Alan you make a very good point about making it easy. So does Darren about compensating for skill requirements though in my mind there has to be a BUT....
I think of the time when i was studying physics way back when.
The institution that i studied at was an old place so old that we were using vacuum tube voltmeters in basic electronics experiments. Before we could do an actual lab we first had to get the equipment to work. Then when we did the experiment we had to be careful to be use we understood what was happening and got the anticiapted results due to the equipment deficiencys.
No another school at the time had been newly built by the gov to cater to their constituency and everything in it was the latest greatest newest kit.
Strangely enough the academic results from this new school did not compare to mine.
What i put it down to was the fundamental need for students to get down and dirty and understand the first principles thereby developing a real understanding of the subject.

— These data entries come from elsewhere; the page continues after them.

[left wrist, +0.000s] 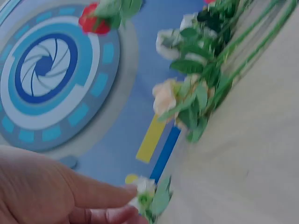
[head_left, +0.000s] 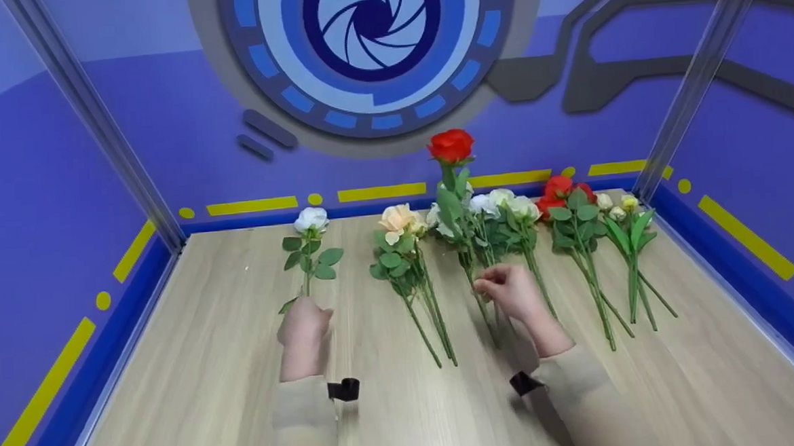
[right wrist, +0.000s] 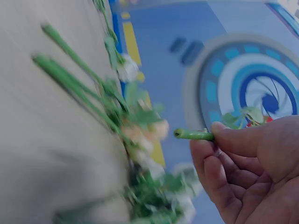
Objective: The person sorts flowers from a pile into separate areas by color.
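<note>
At the left, my left hand (head_left: 304, 328) grips the lower stem of a white rose (head_left: 310, 221), whose bloom points to the back wall; the fingertips are mostly hidden. In the left wrist view, that white rose (left wrist: 145, 198) shows just past the thumb. Right of centre, my right hand (head_left: 515, 293) pinches a red rose (head_left: 451, 145) by its stem, the bloom raised above the other flowers. The right wrist view shows the cut stem end (right wrist: 194, 135) poking out between thumb and forefinger. Behind this red rose lie white roses (head_left: 501, 207).
Peach roses (head_left: 398, 223) lie between the hands, stems toward me. Farther right are a bunch of red roses (head_left: 562, 197) and pale yellow buds (head_left: 624, 205) with broad leaves. Blue panels (head_left: 161, 140) wall in the wooden tabletop (head_left: 207, 362) at the back and sides.
</note>
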`<state>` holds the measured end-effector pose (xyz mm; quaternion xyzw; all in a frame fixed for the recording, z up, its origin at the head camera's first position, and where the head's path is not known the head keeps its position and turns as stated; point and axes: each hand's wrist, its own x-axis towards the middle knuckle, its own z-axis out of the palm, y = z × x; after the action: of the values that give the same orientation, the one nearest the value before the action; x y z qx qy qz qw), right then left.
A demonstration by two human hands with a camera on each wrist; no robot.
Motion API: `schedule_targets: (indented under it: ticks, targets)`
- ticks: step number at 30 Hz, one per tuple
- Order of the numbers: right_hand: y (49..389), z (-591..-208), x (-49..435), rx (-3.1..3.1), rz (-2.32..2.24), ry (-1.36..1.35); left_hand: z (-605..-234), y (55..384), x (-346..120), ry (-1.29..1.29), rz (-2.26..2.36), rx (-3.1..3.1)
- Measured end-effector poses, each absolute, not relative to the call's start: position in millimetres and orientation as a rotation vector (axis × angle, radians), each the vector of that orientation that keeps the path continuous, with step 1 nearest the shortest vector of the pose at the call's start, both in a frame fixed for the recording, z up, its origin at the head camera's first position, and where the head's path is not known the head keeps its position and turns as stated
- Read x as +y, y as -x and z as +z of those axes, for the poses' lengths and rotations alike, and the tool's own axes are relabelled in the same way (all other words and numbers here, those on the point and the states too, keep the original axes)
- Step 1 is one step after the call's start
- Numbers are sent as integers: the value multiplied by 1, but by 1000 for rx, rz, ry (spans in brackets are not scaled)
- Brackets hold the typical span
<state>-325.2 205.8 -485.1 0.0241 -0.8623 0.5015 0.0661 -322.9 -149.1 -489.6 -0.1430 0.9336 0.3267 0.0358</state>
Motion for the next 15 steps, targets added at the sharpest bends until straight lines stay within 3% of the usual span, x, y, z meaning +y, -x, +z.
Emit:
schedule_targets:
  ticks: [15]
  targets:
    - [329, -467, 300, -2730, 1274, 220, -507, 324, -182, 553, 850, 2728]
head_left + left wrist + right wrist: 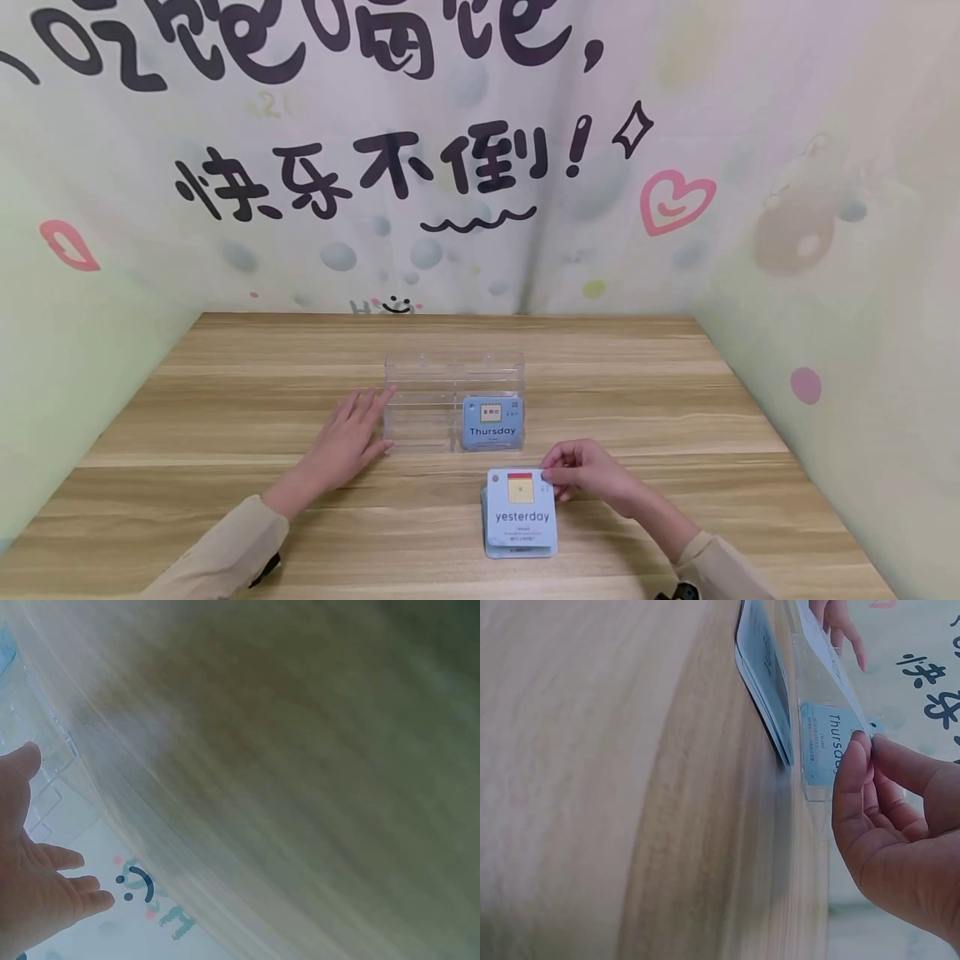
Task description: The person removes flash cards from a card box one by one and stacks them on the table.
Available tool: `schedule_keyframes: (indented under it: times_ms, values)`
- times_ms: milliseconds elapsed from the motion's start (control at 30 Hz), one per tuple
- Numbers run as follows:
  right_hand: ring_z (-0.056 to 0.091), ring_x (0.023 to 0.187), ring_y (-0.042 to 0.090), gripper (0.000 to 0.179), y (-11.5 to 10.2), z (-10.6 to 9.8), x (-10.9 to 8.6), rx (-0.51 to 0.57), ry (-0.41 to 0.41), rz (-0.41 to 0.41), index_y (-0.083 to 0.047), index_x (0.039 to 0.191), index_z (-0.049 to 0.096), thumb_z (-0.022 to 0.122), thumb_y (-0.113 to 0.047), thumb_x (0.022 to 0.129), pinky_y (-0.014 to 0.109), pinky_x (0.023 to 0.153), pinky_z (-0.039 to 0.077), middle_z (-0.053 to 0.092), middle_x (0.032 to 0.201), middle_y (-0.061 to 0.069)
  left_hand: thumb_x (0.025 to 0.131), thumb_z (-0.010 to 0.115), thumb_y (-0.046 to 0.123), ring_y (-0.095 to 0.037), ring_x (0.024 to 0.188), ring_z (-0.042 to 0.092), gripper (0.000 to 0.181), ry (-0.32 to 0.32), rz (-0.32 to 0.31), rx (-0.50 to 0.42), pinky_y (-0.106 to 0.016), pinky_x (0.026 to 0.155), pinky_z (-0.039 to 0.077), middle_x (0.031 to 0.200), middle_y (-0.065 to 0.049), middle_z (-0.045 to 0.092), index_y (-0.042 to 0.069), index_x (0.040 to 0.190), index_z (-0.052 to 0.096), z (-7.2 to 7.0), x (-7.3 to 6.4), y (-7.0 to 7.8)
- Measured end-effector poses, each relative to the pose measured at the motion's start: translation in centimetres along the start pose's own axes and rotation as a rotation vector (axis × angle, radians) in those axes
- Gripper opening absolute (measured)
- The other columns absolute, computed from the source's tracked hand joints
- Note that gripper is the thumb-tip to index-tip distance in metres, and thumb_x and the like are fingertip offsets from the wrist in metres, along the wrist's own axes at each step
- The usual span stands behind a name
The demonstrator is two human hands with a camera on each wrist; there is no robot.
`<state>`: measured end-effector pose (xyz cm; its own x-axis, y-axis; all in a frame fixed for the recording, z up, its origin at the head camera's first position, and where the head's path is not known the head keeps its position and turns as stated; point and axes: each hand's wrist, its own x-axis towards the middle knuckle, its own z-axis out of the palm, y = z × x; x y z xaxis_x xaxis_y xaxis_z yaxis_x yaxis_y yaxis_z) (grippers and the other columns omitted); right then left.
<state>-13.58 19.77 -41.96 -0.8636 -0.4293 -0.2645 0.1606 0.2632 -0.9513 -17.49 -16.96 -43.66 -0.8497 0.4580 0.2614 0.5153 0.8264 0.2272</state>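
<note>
My right hand (596, 477) pinches the corner of a light blue card marked "yesterday" (522, 508) between thumb and fingers. In the right wrist view this card is lifted at a slant above a small stack of blue cards (761, 675) on the table. Behind them stands a clear plastic card holder (420, 425) with several compartments. A blue "Thursday" card (492, 422) sits in its lower right compartment. My left hand (348, 442) is at the holder's left side, fingers spread and fairly straight, fingertips touching or very near its edge. In the left wrist view the hand (37, 877) holds nothing.
The wooden table (637, 367) reaches back to a white cloth backdrop (480, 250) with dark lettering. Pale printed panels stand at the left and right, along the table's sides.
</note>
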Motion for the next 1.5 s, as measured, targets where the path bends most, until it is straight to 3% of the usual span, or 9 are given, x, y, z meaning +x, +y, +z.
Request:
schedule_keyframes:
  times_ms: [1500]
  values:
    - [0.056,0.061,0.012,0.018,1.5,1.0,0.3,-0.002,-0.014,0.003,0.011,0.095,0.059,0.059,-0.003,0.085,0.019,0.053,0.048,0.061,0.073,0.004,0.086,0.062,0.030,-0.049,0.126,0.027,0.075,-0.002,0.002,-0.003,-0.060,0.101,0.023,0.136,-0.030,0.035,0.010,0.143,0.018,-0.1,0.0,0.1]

In woodworking judging by your great skills i would say you already have those skills aparent from the statement you make of having have made do in a shop you worked in before.
Giving a guy like you tools to make things easier adds to productivity in my opinion so its a real win.

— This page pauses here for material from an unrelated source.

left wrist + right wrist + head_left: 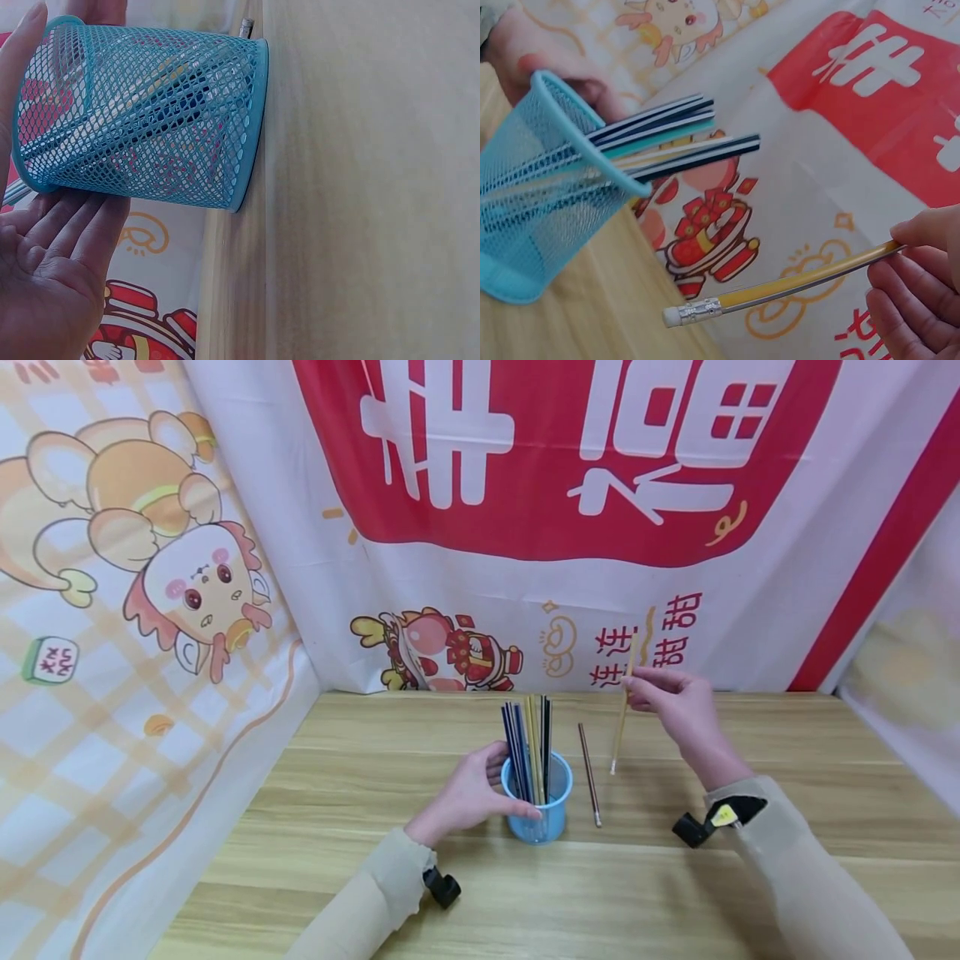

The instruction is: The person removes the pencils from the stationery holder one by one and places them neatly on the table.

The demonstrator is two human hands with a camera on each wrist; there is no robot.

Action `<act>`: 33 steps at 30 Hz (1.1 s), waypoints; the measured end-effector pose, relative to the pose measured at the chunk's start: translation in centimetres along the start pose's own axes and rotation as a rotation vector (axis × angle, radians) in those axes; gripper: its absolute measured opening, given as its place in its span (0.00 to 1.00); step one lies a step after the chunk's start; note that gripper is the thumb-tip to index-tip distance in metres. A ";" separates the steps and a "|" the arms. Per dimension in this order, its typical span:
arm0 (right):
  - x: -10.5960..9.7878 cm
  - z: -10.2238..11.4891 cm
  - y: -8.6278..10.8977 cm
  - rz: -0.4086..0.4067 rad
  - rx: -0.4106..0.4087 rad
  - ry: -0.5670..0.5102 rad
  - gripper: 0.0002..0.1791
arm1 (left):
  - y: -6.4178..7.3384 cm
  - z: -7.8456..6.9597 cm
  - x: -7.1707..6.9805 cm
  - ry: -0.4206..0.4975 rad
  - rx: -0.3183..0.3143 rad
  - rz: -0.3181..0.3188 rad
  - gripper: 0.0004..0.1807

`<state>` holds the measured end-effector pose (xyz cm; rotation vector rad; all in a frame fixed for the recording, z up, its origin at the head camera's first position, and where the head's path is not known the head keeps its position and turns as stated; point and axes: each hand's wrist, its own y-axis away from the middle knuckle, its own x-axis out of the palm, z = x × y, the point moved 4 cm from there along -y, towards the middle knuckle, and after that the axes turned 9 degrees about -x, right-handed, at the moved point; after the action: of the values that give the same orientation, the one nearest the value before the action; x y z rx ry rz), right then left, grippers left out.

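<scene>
My left hand [471, 795] holds a light-blue mesh pencil cup [553, 820], thumb across the near side and fingers round the far side. The cup stands upright on the table with several pencils [517, 752] in it, dark blue, yellow and black. To its right, my right hand [672, 697] pinches a yellow pencil [621, 727] between thumb and fingers near its upper end. In the right wrist view this pencil's white eraser [673, 316] points away from the hand, toward the cup's side. A brown pencil [588, 768] lies on the table between the cup and my right hand.
The wooden table [337, 827] meets a hanging white cloth [450, 552] with red print at its back edge. Another patterned cloth [112, 693] hangs along the left side. A black wrist mount [442, 887] sits on the left sleeve, another [693, 829] on the right.
</scene>
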<state>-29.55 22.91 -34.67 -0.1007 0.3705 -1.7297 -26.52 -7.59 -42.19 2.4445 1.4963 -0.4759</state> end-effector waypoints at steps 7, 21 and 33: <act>0.8 -2.6 -0.4 0.127 0.059 0.135 0.28 | -0.1 0.0 0.0 0.001 0.005 -0.001 0.53; 2.5 -7.6 0.1 0.249 0.157 0.168 0.21 | -0.3 0.2 0.1 0.004 0.017 0.006 0.51; 3.5 -11.1 0.4 0.226 0.222 0.151 0.19 | -0.3 0.3 0.1 0.000 0.010 0.004 0.52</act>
<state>-32.82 21.57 -45.73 0.2260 0.2857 -1.5470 -26.82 -7.51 -42.50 2.4545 1.4923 -0.4843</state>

But a guy like me is robbed of the learning aspect. I learnt things in life because i tried and made a mistake and as Allen has pointed out you move on and try again.
If we examine the word woodworking, the name says it all working wood. Not a class in being a machinest.
This is why i am finding i am gravitating more and more to Neader ways to learn wood and how it behaves when you have a cutting edge interact with it in different ways. Then when you use a machine to gain productivity and repeatability one has the first principle understanding.
There is no beter way to get to understand wood than to plane it by hand inmho. All the basics are involved there. A sharp cutting edge, correct presentation of the edge, understanding and interpretation of grain make up and direction of grain, then to top it all, when that gossamer thin shaving occurs not only huge satisfaction, but the visibility of the cell structure of wood.
I think one is robbed of this experience when you start out like i did with a DW735 and get an instant smooth edge for a price. Or your first dovetail you cut is using a router and a jig.
Add to the above the comments some have made in the woodworking fraternity that many newbies are deterred by the high cost of woodworking. Yet one can quiet viably have a neander set of tools and a fold out bench and do woodworking on a balcony of an apartment. Or for that matter one could have a mini lathe under the same conditions.
If this precision tool marketing element is left unchalenged by those of us already participating in the hobby, to me it is detrimental to the hobby itself.
I know and love the way our forum makes guys welcome regardless of whether they have the latest and greatest tool cause lets not forget we caught fish with a piece of line and pole when we were young and I did that right next to the guy with the fancy smancy fishing rod.